_GOAL OF THE EXERCISE_:
Lines of the data that contain the word "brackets" are the ones to copy.
>>>>>
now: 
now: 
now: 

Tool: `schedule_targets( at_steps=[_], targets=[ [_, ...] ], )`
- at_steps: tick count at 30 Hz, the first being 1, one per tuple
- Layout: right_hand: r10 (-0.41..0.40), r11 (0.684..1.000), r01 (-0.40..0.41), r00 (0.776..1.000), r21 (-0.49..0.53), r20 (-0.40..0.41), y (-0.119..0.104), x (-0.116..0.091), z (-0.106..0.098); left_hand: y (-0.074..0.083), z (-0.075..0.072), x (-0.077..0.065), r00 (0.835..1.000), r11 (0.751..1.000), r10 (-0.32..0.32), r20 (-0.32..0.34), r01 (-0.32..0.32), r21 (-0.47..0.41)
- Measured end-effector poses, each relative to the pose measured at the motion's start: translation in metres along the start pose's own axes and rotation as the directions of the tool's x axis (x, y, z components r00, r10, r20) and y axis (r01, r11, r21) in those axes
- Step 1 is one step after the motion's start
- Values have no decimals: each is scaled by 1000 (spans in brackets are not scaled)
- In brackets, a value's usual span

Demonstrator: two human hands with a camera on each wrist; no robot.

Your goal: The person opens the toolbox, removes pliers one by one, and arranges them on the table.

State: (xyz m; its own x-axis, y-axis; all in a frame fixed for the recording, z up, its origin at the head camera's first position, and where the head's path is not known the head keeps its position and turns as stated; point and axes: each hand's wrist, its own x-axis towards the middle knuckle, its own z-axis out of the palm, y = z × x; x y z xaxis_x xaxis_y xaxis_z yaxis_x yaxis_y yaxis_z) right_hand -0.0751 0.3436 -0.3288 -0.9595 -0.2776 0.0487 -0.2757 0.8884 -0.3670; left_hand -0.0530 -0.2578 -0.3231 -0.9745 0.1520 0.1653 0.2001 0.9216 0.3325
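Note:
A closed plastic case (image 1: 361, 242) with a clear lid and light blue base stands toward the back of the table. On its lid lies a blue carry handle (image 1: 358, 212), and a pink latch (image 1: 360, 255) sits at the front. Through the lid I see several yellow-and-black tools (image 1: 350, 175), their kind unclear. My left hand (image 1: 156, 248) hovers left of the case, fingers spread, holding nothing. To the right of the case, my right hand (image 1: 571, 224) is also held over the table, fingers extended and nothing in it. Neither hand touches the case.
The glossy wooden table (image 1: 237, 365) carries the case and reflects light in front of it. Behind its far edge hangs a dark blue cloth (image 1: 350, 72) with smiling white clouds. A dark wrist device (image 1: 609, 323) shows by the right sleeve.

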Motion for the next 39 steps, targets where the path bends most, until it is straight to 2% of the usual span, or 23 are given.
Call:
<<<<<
_EXERCISE ANSWER_:
- Values have no decimals: each is scaled by 1000 (spans in brackets are not scaled)
- In brackets, a value's usual span

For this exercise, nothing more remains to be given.